Tian Yao, Burch Kenneth S
Department of Physics, and Institute of Optical Sciences University of Toronto, Toronto, Ontario, Canada.
Department of Physics, Boston College, Chestnut Hill, Massachusetts, USA
Appl Spectrosc. 2016 Nov;70(11):1861-1871. doi: 10.1177/0003702816671065. Epub 2016 Oct 17.
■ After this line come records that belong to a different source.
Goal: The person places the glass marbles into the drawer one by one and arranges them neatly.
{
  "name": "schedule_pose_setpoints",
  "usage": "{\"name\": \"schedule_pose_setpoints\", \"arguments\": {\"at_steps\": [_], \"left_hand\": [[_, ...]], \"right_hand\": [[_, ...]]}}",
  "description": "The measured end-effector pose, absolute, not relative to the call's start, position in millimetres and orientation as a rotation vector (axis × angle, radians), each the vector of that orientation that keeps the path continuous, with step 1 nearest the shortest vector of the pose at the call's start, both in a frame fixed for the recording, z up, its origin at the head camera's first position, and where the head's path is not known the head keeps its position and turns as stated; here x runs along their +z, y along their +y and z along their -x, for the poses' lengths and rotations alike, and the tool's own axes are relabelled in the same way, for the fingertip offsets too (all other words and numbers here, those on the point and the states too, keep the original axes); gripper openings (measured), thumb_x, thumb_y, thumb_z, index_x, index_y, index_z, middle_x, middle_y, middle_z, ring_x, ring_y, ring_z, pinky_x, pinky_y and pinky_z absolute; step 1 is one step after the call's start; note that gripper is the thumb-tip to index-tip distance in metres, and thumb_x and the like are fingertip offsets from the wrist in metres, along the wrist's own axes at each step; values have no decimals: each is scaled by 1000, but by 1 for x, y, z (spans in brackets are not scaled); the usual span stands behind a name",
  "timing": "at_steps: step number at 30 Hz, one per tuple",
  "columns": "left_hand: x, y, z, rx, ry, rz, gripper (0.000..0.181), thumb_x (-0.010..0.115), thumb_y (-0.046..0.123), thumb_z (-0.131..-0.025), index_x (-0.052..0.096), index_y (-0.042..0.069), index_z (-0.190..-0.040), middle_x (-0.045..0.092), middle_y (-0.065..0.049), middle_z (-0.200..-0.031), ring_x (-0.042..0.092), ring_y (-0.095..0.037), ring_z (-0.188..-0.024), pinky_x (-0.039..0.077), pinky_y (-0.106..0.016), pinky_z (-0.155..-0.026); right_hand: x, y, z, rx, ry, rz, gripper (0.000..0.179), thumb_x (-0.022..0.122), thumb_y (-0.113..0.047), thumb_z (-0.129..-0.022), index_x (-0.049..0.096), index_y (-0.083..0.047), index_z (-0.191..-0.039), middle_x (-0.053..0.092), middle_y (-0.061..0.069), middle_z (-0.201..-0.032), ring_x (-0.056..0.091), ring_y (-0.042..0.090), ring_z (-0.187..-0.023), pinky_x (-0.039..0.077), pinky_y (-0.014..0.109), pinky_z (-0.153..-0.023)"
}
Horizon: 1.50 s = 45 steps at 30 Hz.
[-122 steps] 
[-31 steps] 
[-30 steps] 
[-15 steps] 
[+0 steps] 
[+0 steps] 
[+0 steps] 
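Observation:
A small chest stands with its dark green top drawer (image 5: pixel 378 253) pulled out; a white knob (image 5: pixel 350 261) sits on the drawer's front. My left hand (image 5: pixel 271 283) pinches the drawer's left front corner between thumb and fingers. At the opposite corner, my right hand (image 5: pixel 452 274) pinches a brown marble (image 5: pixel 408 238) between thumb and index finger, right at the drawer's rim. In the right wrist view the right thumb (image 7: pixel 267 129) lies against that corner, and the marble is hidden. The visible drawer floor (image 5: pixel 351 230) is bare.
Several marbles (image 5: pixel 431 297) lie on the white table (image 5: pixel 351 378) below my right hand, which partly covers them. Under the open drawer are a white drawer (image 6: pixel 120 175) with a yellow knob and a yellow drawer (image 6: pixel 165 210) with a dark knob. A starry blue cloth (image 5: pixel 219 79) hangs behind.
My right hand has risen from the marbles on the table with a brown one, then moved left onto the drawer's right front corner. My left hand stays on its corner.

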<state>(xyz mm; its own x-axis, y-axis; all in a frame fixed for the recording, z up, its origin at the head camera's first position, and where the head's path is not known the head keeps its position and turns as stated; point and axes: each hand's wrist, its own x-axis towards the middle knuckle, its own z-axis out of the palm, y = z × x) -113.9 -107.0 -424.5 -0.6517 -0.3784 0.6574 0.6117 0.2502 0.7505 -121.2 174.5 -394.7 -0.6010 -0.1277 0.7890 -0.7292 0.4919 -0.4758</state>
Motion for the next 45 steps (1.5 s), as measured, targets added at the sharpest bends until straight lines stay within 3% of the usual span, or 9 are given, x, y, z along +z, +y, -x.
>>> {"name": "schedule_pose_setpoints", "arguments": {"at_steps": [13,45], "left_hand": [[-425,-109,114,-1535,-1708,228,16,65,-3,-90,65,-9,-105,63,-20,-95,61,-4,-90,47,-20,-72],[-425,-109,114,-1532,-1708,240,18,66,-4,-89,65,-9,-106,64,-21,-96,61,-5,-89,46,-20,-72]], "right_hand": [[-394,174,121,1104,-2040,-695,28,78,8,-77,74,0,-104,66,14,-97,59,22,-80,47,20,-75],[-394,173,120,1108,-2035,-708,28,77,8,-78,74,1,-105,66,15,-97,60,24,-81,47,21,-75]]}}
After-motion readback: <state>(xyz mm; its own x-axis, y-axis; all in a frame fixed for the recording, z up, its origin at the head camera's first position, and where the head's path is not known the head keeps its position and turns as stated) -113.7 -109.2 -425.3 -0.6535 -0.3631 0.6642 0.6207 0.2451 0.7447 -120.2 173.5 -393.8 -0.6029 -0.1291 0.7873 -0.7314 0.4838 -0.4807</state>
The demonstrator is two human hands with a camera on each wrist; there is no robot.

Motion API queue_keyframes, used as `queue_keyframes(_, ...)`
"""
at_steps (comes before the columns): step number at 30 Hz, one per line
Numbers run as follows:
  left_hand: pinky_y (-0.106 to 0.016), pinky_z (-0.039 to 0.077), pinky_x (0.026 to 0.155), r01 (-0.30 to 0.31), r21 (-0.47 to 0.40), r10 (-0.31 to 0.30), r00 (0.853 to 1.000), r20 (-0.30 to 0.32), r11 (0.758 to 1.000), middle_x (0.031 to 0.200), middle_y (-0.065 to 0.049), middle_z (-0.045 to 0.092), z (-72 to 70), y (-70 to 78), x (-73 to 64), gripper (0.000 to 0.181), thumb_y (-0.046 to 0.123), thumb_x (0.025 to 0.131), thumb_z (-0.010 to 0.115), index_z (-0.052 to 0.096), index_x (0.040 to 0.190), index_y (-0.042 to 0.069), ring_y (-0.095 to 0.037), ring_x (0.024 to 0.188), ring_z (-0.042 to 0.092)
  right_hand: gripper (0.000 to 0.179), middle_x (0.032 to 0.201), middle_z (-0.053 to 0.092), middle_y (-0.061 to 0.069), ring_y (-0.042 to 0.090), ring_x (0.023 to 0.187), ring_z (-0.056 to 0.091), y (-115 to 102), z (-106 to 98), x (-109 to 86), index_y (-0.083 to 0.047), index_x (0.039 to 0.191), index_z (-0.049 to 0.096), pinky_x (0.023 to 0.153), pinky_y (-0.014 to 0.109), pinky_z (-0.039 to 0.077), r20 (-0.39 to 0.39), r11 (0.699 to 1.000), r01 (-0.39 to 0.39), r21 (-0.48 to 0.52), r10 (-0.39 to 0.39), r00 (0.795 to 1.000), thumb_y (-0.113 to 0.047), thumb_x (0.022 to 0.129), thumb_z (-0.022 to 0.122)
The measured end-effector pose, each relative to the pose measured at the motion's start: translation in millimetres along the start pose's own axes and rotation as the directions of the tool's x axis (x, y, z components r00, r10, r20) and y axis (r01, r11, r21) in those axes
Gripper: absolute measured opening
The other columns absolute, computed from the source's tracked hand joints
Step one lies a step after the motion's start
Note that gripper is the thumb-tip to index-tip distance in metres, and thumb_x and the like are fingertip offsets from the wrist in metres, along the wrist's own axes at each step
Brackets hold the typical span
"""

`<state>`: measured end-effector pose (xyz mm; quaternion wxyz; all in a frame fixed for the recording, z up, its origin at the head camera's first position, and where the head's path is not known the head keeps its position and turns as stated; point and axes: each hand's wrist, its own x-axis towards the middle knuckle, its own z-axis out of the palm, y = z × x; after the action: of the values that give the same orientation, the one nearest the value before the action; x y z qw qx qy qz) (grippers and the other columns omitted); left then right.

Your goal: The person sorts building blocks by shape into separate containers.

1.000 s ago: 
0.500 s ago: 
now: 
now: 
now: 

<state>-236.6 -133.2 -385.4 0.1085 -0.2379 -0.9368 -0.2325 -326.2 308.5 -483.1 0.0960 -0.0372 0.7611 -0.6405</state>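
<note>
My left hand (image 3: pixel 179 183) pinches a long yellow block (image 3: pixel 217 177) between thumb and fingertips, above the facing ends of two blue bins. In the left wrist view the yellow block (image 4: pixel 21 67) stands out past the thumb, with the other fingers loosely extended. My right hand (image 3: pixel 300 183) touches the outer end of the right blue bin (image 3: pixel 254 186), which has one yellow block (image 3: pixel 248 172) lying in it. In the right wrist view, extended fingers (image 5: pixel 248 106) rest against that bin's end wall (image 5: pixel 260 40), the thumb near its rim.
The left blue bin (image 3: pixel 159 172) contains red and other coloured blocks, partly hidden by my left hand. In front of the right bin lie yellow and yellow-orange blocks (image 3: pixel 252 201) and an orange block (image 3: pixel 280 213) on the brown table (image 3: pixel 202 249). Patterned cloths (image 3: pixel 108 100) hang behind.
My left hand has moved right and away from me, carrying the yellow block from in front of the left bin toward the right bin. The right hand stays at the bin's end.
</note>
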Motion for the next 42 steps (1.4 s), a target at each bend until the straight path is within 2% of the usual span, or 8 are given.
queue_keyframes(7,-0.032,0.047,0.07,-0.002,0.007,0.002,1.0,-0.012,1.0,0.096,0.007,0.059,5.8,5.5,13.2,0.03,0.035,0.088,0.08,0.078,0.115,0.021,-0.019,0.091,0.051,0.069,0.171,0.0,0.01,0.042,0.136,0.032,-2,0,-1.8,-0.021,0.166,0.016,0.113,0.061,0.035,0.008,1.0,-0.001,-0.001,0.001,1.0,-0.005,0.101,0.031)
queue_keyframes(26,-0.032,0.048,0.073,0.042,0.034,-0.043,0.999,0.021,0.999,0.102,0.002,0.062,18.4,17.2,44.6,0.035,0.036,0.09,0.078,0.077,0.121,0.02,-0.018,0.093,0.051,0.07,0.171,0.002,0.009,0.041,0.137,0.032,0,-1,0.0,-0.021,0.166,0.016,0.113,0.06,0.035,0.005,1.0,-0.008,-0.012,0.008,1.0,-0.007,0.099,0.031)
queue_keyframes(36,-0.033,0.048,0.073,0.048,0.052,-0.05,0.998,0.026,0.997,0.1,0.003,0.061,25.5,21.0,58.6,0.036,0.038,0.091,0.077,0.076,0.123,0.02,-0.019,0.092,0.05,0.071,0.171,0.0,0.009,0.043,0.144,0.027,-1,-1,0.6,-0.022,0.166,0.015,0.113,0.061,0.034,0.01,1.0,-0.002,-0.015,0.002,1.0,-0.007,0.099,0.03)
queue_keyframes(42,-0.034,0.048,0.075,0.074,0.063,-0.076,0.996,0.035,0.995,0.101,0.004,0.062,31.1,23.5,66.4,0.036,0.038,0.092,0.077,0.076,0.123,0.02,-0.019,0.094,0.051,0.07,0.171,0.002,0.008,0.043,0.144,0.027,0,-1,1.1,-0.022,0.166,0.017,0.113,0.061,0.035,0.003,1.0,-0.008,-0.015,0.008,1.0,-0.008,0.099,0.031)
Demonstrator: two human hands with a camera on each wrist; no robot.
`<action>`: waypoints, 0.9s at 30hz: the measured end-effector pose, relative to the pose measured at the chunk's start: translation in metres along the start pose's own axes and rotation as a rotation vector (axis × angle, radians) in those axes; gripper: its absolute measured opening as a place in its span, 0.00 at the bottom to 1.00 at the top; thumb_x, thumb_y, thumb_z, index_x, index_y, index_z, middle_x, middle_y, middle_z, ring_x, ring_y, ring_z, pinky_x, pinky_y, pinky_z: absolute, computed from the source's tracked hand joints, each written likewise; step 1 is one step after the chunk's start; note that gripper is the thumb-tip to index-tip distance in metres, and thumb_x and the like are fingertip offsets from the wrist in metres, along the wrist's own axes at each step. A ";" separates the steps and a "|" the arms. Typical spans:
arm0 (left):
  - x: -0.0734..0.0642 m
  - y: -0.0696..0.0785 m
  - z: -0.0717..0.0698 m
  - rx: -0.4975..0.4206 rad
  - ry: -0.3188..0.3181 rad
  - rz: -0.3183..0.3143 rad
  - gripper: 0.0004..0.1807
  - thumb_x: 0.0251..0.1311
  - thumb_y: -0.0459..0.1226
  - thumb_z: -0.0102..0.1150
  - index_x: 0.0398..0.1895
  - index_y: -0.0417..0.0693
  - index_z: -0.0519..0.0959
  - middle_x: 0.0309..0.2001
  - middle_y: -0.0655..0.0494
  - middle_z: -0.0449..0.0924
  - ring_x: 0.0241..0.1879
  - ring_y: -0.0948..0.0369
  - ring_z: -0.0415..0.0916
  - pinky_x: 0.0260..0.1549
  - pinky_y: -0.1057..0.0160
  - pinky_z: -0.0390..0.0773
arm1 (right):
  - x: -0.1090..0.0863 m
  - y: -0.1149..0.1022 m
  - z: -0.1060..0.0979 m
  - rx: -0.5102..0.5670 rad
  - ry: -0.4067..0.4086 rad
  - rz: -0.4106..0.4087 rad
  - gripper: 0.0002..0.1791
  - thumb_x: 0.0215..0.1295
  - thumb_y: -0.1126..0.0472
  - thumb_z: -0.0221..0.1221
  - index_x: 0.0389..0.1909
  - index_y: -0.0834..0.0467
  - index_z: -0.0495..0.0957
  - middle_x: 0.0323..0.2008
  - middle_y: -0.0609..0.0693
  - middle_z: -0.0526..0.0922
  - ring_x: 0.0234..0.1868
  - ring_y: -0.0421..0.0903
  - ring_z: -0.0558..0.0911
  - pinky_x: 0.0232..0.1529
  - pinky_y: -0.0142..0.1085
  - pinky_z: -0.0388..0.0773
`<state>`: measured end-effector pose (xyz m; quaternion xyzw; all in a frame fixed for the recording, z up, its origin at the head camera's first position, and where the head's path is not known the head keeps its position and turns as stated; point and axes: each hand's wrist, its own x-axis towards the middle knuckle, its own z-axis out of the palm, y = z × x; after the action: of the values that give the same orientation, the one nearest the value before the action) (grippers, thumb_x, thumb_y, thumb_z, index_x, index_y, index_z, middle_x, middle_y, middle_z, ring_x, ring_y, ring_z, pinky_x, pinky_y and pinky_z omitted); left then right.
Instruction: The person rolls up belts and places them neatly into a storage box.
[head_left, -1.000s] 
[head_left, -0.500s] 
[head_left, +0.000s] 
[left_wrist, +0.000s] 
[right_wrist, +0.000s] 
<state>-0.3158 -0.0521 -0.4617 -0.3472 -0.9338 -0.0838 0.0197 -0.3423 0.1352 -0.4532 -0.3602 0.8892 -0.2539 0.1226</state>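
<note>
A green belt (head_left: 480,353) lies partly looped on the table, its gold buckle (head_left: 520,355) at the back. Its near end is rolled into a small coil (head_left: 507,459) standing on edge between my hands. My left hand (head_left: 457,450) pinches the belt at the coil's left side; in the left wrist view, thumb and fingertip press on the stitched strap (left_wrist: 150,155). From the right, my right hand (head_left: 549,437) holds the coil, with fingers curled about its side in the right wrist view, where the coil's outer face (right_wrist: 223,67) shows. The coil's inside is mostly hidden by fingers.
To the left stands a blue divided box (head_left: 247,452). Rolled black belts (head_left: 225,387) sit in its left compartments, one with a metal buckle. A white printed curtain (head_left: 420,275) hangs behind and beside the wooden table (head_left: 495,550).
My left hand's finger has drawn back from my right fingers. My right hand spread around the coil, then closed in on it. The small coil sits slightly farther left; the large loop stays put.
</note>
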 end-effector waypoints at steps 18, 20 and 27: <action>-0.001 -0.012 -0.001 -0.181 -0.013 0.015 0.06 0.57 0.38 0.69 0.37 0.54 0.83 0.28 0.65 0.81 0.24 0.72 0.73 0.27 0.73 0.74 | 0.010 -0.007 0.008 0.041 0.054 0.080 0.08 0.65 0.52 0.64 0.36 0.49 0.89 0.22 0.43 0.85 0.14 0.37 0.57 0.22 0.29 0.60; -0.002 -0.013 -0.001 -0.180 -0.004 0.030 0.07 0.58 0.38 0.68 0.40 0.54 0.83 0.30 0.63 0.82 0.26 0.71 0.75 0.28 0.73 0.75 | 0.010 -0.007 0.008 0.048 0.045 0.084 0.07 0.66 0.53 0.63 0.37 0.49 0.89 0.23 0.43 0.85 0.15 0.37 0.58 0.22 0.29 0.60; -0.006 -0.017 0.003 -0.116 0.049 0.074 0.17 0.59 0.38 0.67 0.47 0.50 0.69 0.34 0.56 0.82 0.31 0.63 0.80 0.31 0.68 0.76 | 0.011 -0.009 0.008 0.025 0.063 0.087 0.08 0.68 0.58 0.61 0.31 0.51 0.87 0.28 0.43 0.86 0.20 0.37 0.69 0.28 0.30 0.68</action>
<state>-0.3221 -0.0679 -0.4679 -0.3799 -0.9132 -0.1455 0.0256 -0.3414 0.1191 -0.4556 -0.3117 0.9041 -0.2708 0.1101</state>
Raman spectroscopy is a powerful technique, widely used in both academia and industry. In part, the technique's extensive use stems from its ability to uniquely identify and image various material parameters: composition, strain, temperature, lattice/excitation symmetry, and magnetism in bulk, nano, solid, and organic materials. However, in nanomaterials and samples with low thermal conductivity, these measurements require long acquisition times. On the other hand, charge-coupled device (CCD) detectors used in Raman microscopes are vulnerable to cosmic rays. As a result, many spurious spikes occur in the measured spectra, which can distort the result or require the spectra to be ignored. In this paper, we outline a new method that significantly improves upon existing algorithms for removing these spikes. Specifically, we employ wavelet transform and data clustering in a new spike-removal algorithm. This algorithm results in spike-free spectra with negligible spectral distortion. The reduced dependence on the selection of wavelets and intuitive wavelet coefficient adjustment strategy enables non-experts to employ these powerful spectra-filtering techniques.
拉曼光谱是一种强大的技术,在学术界和工业界都有广泛应用。该技术的广泛应用部分源于其能够独特地识别和成像各种材料参数:组成、应变、温度、晶格/激发对称性以及块状、纳米、固体和有机材料中的磁性。然而,在纳米材料和热导率低的样品中,这些测量需要很长的采集时间。另一方面,拉曼显微镜中使用的电荷耦合器件(CCD)探测器容易受到宇宙射线的影响。因此,在测量光谱中会出现许多虚假尖峰,这可能会扭曲结果或导致光谱被忽略。在本文中,我们概述了一种新方法,该方法在去除这些尖峰的现有算法基础上有显著改进。具体而言,我们在一种新的尖峰去除算法中采用了小波变换和数据聚类。该算法产生的光谱无尖峰,光谱失真可忽略不计。对小波选择的依赖性降低以及直观的小波系数调整策略使非专业人员也能够使用这些强大的光谱滤波技术。